## REQUIRED WORK:
Repeat the records verbatim and leave the pictures out of your copy.

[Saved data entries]
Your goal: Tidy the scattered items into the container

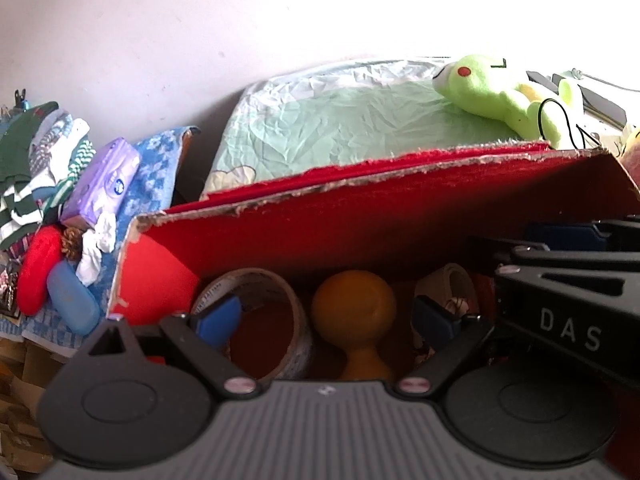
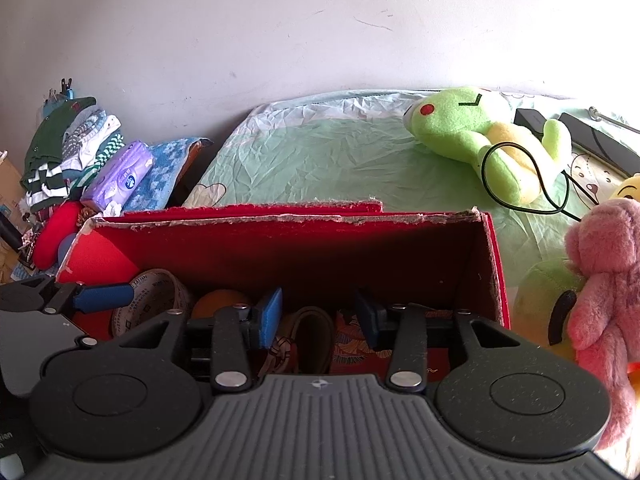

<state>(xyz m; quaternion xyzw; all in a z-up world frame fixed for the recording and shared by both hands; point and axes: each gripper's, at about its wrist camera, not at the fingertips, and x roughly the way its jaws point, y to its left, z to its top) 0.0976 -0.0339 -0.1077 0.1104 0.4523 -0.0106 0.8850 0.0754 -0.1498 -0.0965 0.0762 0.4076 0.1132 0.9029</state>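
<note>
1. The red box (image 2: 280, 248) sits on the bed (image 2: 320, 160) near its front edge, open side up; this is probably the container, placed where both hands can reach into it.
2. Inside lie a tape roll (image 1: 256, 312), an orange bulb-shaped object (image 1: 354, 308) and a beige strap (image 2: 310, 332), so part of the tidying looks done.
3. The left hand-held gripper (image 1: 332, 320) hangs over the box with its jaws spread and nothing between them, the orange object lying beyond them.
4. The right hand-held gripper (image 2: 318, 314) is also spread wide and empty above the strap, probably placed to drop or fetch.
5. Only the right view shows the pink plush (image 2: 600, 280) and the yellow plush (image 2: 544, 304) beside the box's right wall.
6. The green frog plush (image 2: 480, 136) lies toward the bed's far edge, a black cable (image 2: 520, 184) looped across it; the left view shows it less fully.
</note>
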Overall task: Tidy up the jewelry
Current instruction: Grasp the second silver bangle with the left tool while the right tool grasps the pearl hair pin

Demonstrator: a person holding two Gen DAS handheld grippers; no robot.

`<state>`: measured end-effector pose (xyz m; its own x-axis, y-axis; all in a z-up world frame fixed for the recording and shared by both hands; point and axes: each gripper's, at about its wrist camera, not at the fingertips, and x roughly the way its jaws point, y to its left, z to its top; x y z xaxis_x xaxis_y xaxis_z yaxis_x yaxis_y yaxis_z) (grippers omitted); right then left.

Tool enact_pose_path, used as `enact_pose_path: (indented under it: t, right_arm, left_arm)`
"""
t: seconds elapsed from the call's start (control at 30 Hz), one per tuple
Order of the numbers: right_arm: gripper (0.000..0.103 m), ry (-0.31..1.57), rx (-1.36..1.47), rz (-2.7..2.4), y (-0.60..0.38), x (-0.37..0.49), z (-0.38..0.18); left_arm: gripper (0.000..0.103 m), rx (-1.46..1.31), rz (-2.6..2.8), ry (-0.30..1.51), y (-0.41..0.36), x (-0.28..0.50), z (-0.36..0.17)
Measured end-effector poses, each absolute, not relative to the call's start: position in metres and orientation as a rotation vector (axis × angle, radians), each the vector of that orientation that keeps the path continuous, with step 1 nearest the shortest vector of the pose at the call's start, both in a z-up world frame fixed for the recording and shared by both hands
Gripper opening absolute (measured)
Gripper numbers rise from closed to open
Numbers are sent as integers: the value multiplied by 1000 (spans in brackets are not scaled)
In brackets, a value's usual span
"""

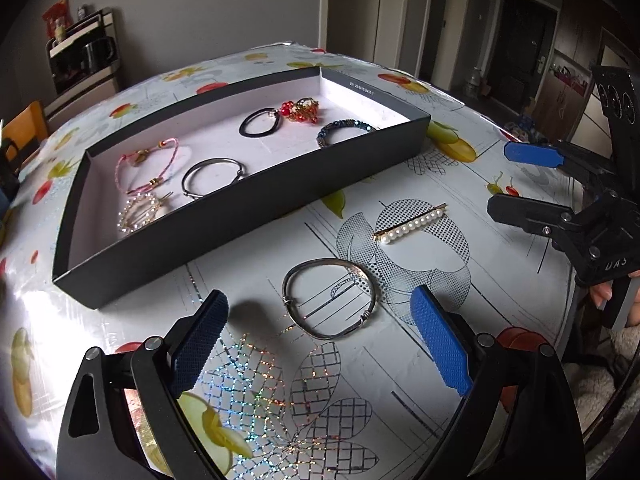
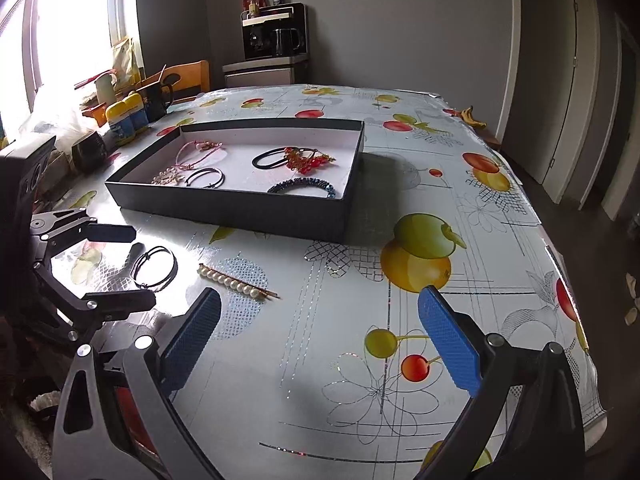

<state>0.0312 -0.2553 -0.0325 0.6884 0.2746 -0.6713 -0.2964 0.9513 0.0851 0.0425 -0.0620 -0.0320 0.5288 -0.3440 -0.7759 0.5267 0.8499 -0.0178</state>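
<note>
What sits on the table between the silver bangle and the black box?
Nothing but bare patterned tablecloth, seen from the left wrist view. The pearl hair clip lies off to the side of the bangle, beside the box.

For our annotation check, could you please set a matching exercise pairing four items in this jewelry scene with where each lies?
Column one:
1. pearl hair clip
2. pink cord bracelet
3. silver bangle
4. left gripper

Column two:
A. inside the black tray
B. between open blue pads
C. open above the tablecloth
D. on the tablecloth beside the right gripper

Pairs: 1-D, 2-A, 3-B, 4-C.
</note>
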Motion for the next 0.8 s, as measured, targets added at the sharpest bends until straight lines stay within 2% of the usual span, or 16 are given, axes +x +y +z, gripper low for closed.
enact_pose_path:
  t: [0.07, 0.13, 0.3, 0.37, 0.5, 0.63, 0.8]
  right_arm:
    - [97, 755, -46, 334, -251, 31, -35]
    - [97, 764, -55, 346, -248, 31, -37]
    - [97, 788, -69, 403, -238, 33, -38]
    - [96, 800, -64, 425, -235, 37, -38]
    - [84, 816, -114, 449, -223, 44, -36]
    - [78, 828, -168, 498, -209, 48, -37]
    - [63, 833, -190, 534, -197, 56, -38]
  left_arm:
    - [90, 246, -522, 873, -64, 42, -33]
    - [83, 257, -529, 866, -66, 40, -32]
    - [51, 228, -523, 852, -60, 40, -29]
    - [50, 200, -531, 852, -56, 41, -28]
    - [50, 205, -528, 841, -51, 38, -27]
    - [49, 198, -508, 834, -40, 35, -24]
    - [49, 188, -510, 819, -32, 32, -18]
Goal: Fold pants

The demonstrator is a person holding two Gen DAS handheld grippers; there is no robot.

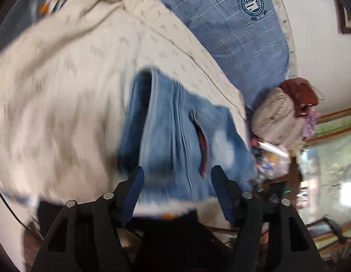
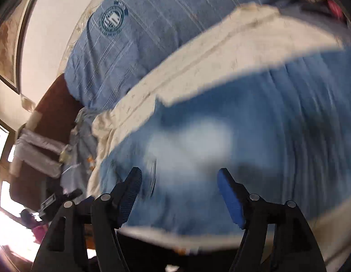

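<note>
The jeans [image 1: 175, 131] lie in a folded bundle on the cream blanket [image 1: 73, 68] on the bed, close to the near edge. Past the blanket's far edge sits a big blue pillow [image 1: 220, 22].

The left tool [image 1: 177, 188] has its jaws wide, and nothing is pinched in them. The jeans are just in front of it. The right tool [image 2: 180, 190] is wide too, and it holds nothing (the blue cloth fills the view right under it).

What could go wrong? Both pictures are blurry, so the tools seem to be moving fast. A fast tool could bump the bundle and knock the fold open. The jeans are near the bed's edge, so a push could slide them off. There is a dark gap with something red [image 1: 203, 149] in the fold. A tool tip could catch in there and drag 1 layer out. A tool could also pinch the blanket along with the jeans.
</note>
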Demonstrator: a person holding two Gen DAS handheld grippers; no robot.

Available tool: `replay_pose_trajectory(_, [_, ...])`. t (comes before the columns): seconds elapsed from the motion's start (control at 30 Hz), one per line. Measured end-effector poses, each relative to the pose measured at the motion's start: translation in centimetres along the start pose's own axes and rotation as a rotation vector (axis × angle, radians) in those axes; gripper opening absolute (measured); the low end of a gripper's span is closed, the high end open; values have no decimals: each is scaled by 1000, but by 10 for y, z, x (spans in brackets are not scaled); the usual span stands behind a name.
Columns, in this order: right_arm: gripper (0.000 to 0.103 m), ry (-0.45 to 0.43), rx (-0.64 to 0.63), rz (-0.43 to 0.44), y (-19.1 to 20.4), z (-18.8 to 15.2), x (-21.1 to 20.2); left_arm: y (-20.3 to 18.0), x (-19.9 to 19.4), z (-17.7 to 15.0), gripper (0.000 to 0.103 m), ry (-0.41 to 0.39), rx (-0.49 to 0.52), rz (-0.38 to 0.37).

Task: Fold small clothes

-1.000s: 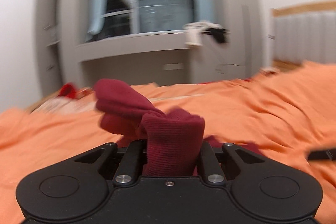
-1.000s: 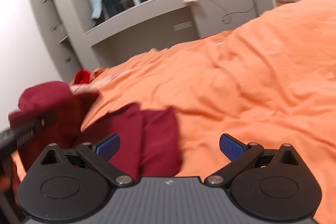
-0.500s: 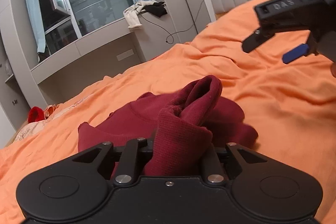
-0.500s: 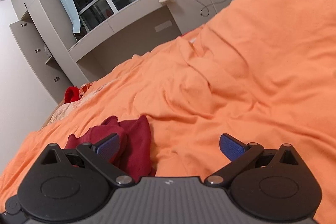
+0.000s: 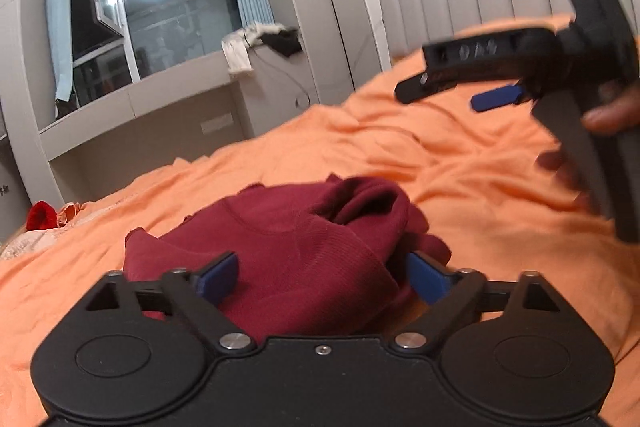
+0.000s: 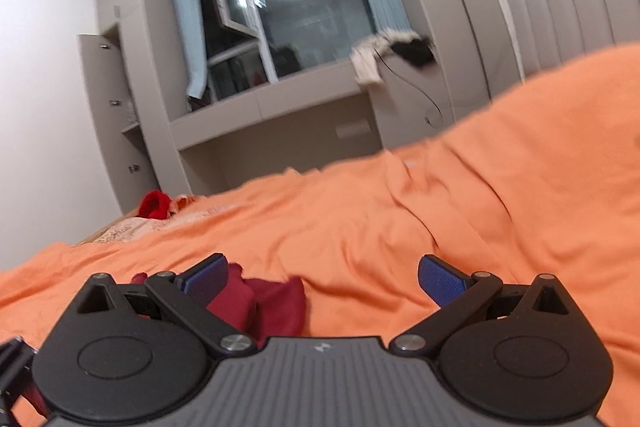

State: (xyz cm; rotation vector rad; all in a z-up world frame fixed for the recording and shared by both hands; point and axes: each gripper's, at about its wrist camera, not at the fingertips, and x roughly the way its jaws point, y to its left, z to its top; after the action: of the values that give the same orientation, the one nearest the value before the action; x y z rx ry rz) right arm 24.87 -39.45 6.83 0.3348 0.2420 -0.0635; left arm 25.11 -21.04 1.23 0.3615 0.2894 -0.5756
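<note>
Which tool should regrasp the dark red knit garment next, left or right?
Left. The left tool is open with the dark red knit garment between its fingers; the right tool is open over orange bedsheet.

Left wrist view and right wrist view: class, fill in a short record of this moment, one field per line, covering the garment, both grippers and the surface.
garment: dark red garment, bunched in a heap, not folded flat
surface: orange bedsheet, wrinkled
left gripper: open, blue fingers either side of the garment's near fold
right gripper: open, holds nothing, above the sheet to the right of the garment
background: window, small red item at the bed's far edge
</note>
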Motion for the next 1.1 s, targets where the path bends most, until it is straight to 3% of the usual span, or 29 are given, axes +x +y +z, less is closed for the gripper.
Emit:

## OUTPUT:
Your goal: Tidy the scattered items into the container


<state>(xyz m; quaternion xyzw; all in a z-up world frame fixed for the recording and shared by both hands; point and axes: each gripper's, at about its wrist camera, not at the fingertips, and x roughly the way its jaws point, y to its left, z to its top) 0.0976 -0.0339 -0.1077 0.1104 0.4523 -0.0106 0.8850 0.0754 -0.1498 -0.0965 0.0762 0.4076 0.1132 0.9029</state>
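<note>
1. The red box (image 2: 280, 248) sits on the bed (image 2: 320, 160) near its front edge, open side up; this is probably the container, placed where both hands can reach into it.
2. Inside lie a tape roll (image 1: 256, 312), an orange bulb-shaped object (image 1: 354, 308) and a beige strap (image 2: 310, 332), so part of the tidying looks done.
3. The left hand-held gripper (image 1: 332, 320) hangs over the box with its jaws spread and nothing between them, the orange object lying beyond them.
4. The right hand-held gripper (image 2: 318, 314) is also spread wide and empty above the strap, probably placed to drop or fetch.
5. Only the right view shows the pink plush (image 2: 600, 280) and the yellow plush (image 2: 544, 304) beside the box's right wall.
6. The green frog plush (image 2: 480, 136) lies toward the bed's far edge, a black cable (image 2: 520, 184) looped across it; the left view shows it less fully.
</note>
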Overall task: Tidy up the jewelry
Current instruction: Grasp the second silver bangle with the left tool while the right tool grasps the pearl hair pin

Demonstrator: a person holding two Gen DAS handheld grippers; no robot.

`<state>`: measured end-effector pose (xyz m; its own x-axis, y-axis; all in a z-up world frame fixed for the recording and shared by both hands; point and axes: each gripper's, at about its wrist camera, not at the fingertips, and x roughly the way its jaws point, y to its left, z to its top; x y z xaxis_x xaxis_y xaxis_z yaxis_x yaxis_y yaxis_z) (grippers omitted); right then left.

Tool enact_pose_path, used as `enact_pose_path: (indented under it: t, right_arm, left_arm)`
"""
t: seconds elapsed from the call's start (control at 30 Hz), one per tuple
Order of the numbers: right_arm: gripper (0.000..0.103 m), ry (-0.31..1.57), rx (-1.36..1.47), rz (-2.7..2.4), y (-0.60..0.38), x (-0.37..0.49), z (-0.38..0.18); left_arm: gripper (0.000..0.103 m), rx (-1.46..1.31), rz (-2.6..2.8), ry (-0.30..1.51), y (-0.41..0.36), x (-0.28..0.50), z (-0.36..0.17)
Measured end-effector poses, each absolute, not relative to the call's start: position in metres and orientation as a rotation vector (axis × angle, radians), each the vector of that orientation that keeps the path continuous, with step 1 nearest the shortest vector of the pose at the call's start, both in a z-up world frame fixed for the recording and shared by both hands
Gripper opening absolute (measured)
Gripper numbers rise from closed to open
Numbers are sent as integers: the value multiplied by 1000 (spans in brackets are not scaled)
In brackets, a value's usual span
"""


<state>0.0312 -0.2553 -0.0325 0.6884 0.2746 -0.6713 -0.2964 0.9513 0.0851 0.0425 -0.0620 -0.0320 0.5288 -0.3440 -0.7759 0.5267 0.8499 -0.0178</state>
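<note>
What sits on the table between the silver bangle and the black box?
Nothing but bare patterned tablecloth, seen from the left wrist view. The pearl hair clip lies off to the side of the bangle, beside the box.

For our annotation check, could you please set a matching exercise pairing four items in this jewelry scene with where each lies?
Column one:
1. pearl hair clip
2. pink cord bracelet
3. silver bangle
4. left gripper

Column two:
A. inside the black tray
B. between open blue pads
C. open above the tablecloth
D. on the tablecloth beside the right gripper

Pairs: 1-D, 2-A, 3-B, 4-C.
</note>
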Motion for the next 0.8 s, as measured, targets added at the sharpest bends until straight lines stay within 2% of the usual span, or 16 are given, axes +x +y +z, gripper low for closed.
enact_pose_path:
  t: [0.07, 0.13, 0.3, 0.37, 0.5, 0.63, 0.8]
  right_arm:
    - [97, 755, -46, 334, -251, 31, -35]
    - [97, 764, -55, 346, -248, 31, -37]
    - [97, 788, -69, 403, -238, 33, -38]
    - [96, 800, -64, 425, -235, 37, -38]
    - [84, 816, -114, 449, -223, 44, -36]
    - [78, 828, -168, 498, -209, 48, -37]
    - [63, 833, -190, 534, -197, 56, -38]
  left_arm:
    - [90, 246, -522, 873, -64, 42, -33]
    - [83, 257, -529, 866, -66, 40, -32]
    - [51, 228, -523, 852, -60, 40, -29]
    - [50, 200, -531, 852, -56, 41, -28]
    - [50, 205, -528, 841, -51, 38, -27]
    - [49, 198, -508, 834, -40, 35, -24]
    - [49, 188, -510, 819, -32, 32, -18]
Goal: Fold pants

The demonstrator is a person holding two Gen DAS handheld grippers; there is no robot.


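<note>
The jeans [image 1: 175, 131] lie in a folded bundle on the cream blanket [image 1: 73, 68] on the bed, close to the near edge. Past the blanket's far edge sits a big blue pillow [image 1: 220, 22].

The left tool [image 1: 177, 188] has its jaws wide, and nothing is pinched in them. The jeans are just in front of it. The right tool [image 2: 180, 190] is wide too, and it holds nothing (the blue cloth fills the view right under it).

What could go wrong? Both pictures are blurry, so the tools seem to be moving fast. A fast tool could bump the bundle and knock the fold open. The jeans are near the bed's edge, so a push could slide them off. There is a dark gap with something red [image 1: 203, 149] in the fold. A tool tip could catch in there and drag 1 layer out. A tool could also pinch the blanket along with the jeans.
</note>
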Demonstrator: a person holding two Gen DAS handheld grippers; no robot.

Available tool: `replay_pose_trajectory(_, [_, ...])`. t (comes before the columns): seconds elapsed from the motion's start (control at 30 Hz), one per line. Measured end-effector poses, each relative to the pose measured at the motion's start: translation in centimetres along the start pose's own axes and rotation as a rotation vector (axis × angle, radians) in those axes; gripper opening absolute (measured); the low end of a gripper's span is closed, the high end open; values have no decimals: each is scaled by 1000, but by 10 for y, z, x (spans in brackets are not scaled); the usual span stands behind a name.
Columns, in this order: right_arm: gripper (0.000 to 0.103 m), ry (-0.45 to 0.43), rx (-0.64 to 0.63), rz (-0.43 to 0.44), y (-19.1 to 20.4), z (-18.8 to 15.2), x (-21.1 to 20.2); left_arm: y (-20.3 to 18.0), x (-19.9 to 19.4), z (-17.7 to 15.0), gripper (0.000 to 0.103 m), ry (-0.41 to 0.39), rx (-0.49 to 0.52), rz (-0.38 to 0.37).

Task: Fold small clothes

-1.000s: 
-1.000s: 
-0.500s: 
-0.500s: 
+0.000s: 
+0.000s: 

State: (xyz cm; rotation vector rad; all in a z-up world frame fixed for the recording and shared by both hands; point and axes: each gripper's, at about its wrist camera, not at the fingertips, and x roughly the way its jaws point, y to its left, z to its top; after the action: of the values that give the same orientation, the one nearest the value before the action; x y z rx ry rz) right arm 24.87 -39.45 6.83 0.3348 0.2420 -0.0635; left arm 25.11 -21.04 1.23 0.3615 0.2894 -0.5756
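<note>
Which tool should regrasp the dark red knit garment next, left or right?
Left. The left tool is open with the dark red knit garment between its fingers; the right tool is open over orange bedsheet.

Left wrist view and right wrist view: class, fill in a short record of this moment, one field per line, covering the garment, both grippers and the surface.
garment: dark red garment, bunched in a heap, not folded flat
surface: orange bedsheet, wrinkled
left gripper: open, blue fingers either side of the garment's near fold
right gripper: open, holds nothing, above the sheet to the right of the garment
background: window, small red item at the bed's far edge
</note>
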Motion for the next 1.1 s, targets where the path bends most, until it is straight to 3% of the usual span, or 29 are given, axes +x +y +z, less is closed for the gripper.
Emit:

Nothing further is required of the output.